Из дневника Петра Евдокимыча

2-го февраля.

Сергей Запакин милый малый, но я нахожу, что его старушенция немножко того. Мне его старушенция начинает надоедать. То ей к празднику, то на доктора, то на зимнее пальто. И как-то уж вошло в обычай, что я помогаю… Но все-таки это с его стороны трогательно. Этот сухарь Гожкин, небось, о старушках не думает А у Запакина только и мыслей, что о своей старушенции. Редкий молодой человек.

Из дневника Марьи Николаевны

20-го июня. Виши.

Прямо не знаю, чем это объяснить. Сергей на письма не отвечает. Обещал приехать — не едет. Ханжа совсем одурел. Ездил весной со своим Гожкиным на Корсику, теперь сидит с ним в Париже и тоже на письма не отвечает. Я прямо сойду с ума. Но что с Сергеем?
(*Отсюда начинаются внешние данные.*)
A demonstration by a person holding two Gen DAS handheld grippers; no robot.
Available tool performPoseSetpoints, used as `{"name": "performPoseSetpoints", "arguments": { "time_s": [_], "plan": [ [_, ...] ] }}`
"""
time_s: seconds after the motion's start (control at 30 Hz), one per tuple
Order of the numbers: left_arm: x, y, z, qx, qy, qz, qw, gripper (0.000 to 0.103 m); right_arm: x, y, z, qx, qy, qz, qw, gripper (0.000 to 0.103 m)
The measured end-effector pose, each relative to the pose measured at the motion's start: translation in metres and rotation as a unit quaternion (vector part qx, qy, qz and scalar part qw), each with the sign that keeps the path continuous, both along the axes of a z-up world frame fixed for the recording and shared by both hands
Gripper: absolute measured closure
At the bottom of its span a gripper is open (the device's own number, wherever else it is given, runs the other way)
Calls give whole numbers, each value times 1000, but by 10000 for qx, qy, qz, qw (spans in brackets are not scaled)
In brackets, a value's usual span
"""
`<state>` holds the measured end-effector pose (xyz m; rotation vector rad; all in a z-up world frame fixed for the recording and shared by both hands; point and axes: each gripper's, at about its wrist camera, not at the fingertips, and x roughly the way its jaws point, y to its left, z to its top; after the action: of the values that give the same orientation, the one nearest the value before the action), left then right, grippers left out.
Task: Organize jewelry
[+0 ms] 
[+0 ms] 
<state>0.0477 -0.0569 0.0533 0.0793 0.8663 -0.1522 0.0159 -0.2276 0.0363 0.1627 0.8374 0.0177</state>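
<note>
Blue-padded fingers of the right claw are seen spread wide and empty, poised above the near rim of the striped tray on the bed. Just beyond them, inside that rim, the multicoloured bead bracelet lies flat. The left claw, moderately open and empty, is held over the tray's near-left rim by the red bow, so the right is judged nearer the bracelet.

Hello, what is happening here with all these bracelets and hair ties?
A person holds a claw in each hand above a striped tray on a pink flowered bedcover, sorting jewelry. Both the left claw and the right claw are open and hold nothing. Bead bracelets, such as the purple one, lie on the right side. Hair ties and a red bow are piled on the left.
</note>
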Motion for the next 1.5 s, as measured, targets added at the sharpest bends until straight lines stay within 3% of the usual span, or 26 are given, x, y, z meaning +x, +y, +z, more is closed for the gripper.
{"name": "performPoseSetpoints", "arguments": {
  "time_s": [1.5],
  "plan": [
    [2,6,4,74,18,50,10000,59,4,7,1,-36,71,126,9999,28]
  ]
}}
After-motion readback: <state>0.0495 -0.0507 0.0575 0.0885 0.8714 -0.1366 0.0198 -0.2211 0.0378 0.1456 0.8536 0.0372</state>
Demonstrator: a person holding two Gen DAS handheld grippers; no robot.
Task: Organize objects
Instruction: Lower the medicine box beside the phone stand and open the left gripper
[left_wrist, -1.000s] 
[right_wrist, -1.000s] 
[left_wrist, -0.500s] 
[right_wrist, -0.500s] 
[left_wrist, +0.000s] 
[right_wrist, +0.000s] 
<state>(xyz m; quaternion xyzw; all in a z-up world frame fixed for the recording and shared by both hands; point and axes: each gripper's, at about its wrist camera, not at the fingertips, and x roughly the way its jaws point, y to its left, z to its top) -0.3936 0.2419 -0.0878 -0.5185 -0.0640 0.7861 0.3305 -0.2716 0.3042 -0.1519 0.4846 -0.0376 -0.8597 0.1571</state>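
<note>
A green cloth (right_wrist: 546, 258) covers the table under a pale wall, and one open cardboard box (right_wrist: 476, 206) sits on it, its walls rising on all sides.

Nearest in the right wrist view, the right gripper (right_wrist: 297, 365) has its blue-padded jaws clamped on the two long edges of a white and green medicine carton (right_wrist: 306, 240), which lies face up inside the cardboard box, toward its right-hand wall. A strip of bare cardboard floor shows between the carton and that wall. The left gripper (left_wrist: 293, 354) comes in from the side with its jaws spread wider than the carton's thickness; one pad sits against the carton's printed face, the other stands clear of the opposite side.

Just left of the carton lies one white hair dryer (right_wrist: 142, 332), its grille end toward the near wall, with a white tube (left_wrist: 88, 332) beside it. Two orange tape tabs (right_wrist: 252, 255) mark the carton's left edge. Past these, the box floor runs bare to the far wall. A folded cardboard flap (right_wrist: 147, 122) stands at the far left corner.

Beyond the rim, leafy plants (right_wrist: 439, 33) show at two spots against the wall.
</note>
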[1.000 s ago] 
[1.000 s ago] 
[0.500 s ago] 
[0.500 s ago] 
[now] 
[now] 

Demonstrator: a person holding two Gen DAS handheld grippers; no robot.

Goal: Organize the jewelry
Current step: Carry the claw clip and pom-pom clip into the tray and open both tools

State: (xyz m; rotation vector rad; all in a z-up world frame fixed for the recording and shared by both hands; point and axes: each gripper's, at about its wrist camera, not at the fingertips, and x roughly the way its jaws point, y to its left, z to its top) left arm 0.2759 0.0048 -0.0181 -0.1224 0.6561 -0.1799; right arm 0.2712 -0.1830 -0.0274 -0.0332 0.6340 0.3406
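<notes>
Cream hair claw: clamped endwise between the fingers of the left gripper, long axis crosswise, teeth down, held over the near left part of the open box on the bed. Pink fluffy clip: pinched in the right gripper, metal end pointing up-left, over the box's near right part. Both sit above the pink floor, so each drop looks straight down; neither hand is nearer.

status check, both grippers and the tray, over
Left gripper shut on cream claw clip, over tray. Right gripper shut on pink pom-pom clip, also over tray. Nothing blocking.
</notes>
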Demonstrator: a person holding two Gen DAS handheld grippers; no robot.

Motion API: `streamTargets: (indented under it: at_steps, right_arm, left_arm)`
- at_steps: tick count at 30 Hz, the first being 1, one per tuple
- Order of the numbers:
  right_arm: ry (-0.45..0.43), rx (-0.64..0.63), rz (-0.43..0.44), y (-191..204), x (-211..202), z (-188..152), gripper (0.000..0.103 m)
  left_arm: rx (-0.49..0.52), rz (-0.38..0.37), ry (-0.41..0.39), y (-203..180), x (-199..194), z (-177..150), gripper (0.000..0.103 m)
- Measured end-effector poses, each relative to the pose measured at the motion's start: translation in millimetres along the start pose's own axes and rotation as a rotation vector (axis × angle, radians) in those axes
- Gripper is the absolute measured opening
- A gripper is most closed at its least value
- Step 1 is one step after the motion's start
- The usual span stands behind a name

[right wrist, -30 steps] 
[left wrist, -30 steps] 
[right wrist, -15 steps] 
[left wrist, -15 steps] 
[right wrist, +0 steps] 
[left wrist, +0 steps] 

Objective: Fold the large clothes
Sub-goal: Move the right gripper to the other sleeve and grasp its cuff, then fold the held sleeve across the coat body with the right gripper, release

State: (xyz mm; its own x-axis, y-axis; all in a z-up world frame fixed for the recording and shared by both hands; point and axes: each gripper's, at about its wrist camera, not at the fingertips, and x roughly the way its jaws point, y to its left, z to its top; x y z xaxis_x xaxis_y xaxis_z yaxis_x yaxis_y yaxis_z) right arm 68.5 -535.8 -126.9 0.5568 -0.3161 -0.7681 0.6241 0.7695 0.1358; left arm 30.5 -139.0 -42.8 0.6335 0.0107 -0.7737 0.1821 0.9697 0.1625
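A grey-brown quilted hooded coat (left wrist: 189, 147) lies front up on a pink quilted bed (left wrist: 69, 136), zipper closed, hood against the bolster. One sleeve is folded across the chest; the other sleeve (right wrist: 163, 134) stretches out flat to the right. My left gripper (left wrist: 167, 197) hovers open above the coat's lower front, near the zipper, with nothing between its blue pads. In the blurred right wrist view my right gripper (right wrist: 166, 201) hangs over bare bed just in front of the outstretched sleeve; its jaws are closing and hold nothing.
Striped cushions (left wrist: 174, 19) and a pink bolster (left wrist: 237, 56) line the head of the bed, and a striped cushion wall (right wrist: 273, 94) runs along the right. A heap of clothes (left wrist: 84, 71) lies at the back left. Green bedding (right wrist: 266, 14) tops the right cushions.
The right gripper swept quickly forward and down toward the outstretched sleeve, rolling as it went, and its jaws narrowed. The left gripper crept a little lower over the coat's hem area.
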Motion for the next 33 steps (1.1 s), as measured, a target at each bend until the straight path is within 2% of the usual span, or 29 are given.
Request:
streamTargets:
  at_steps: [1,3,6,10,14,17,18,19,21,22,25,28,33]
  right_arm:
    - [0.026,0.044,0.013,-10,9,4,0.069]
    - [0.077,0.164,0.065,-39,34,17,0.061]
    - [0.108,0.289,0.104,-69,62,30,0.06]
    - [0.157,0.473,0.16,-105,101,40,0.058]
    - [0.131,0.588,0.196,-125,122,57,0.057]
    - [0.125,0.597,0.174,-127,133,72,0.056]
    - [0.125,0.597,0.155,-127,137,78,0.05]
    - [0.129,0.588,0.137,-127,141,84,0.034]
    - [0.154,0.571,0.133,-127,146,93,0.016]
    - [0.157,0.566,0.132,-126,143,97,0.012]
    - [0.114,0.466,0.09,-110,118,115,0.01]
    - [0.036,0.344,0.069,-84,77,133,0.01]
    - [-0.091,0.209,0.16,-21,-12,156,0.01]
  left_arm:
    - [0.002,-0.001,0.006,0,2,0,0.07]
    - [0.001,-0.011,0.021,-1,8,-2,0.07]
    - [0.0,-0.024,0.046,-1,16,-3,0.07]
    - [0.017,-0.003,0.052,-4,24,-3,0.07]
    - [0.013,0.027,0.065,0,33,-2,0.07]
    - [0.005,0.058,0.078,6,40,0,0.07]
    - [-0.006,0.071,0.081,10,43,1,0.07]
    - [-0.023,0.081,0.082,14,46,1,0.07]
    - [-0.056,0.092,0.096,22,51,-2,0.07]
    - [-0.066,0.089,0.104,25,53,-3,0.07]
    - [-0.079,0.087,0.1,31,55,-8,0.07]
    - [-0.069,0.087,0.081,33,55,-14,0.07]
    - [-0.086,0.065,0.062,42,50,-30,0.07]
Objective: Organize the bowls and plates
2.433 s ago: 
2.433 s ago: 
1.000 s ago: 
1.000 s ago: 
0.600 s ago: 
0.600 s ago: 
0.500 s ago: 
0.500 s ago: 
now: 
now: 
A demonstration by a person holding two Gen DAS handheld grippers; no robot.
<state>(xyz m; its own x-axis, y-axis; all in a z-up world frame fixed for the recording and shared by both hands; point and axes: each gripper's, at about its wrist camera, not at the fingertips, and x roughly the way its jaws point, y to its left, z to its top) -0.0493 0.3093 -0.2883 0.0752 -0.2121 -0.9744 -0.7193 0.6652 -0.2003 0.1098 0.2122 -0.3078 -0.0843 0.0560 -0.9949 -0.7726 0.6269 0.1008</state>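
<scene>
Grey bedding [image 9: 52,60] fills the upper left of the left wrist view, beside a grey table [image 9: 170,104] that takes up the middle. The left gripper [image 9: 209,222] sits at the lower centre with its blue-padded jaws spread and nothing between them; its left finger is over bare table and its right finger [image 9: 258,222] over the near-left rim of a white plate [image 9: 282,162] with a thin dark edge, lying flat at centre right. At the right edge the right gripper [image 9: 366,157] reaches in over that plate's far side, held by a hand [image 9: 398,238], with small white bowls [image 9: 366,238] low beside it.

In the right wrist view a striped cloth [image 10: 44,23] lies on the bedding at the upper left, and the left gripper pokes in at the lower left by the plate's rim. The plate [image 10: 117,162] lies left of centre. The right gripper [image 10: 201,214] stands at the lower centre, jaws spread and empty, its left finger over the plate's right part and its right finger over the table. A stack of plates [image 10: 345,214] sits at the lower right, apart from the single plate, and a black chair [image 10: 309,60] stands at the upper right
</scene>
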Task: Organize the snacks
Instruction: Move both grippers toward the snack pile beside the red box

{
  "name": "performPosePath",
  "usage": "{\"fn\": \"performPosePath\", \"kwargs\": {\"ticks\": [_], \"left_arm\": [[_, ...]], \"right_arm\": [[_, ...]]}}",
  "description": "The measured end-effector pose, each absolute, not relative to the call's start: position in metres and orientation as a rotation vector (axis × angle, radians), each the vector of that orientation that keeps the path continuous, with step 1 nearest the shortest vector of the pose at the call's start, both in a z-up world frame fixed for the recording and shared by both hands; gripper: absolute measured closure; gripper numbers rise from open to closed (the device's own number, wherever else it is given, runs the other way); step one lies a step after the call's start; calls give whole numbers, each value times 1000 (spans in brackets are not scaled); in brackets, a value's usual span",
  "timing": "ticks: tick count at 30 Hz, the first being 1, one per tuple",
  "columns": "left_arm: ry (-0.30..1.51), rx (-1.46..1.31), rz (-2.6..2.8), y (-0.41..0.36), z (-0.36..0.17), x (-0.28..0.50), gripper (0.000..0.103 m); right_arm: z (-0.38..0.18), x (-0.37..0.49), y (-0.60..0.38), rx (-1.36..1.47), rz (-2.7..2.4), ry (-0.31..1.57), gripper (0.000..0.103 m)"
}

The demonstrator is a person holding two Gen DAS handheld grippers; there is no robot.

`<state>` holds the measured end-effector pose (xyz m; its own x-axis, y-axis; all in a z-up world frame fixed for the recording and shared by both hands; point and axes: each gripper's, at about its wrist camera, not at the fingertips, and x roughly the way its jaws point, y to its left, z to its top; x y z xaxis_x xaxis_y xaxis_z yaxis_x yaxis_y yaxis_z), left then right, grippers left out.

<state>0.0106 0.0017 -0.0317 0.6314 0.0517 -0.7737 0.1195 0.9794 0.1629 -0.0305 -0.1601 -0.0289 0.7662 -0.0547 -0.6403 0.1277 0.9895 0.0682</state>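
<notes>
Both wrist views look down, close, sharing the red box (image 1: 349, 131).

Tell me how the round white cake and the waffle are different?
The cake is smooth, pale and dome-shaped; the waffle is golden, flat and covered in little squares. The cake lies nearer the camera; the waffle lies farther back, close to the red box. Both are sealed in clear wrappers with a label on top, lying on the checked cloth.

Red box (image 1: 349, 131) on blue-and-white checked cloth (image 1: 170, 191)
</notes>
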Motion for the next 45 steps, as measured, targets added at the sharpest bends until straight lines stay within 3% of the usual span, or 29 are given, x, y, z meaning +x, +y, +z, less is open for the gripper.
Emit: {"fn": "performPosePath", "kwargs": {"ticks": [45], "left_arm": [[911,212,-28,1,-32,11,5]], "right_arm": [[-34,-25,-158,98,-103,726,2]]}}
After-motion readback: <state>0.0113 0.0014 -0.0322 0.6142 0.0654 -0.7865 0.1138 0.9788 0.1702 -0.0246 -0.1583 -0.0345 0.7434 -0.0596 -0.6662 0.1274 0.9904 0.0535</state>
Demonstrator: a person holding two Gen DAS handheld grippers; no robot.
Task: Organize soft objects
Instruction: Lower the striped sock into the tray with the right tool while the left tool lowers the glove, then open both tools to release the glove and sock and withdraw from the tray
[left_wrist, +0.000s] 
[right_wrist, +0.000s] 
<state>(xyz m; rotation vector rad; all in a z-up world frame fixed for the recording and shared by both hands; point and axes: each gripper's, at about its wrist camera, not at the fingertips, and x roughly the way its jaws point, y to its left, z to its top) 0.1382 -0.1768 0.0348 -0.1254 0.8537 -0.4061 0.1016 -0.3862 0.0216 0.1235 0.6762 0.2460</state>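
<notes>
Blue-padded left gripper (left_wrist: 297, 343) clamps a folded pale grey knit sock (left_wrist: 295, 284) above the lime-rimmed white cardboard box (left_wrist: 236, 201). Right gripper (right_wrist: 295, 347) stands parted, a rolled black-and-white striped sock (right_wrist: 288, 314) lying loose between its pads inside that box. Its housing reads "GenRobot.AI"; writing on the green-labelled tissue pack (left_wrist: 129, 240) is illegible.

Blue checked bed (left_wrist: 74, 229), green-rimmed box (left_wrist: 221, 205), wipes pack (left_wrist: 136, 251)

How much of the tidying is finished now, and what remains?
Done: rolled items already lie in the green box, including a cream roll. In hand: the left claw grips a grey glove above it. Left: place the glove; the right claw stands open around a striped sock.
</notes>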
Из дневника Петра Евдокимыча

25-го июня.

До чего мне опротивела рожа этого идиота Гожкина! Каждый день обедает и сидит весь вечер. А отпустить нельзя — удерет в Виши. На даровых хлебах разъелся, как боров, и храпит в кресле. Салом его заливает. И что она в нем нашла?

26-го июня.

Событие. Пришел Запакин, безумно взволнованный. Оказывается, нужно старуху оперировать и немедленно. Говорит, а у самого слезы на глазах и губы трясутся. «Это, говорит, последний раз, что я прибегаю к вашей помощи. Я через две недели женюсь на особе, очень состоятельной, но это пока секрет». Ну, я поздравил и дал на операцию. «Напишите, говорю, как она перенесет и не очень ли будет страдать». Он обещал.

Из дневника Марьи Николаевны

28-го июня.

Боже мой, что я пережила! Вчера приехал Сергей. Все кончено. Он женится.

Из дневника Петра Евдокимыча

7-го июля.

Получил телеграмму от своего Сереженьки Запакина: «Перенесла хорошо, страдала не сильно, умерла навеки». Странная телеграмма. Не пришлось бы посылать денег на похороны.

2-го июля.

Ага! Телеграмма от благоверной: «В ужасном состоянии, если не можешь приехать сам, пришли Гожкина».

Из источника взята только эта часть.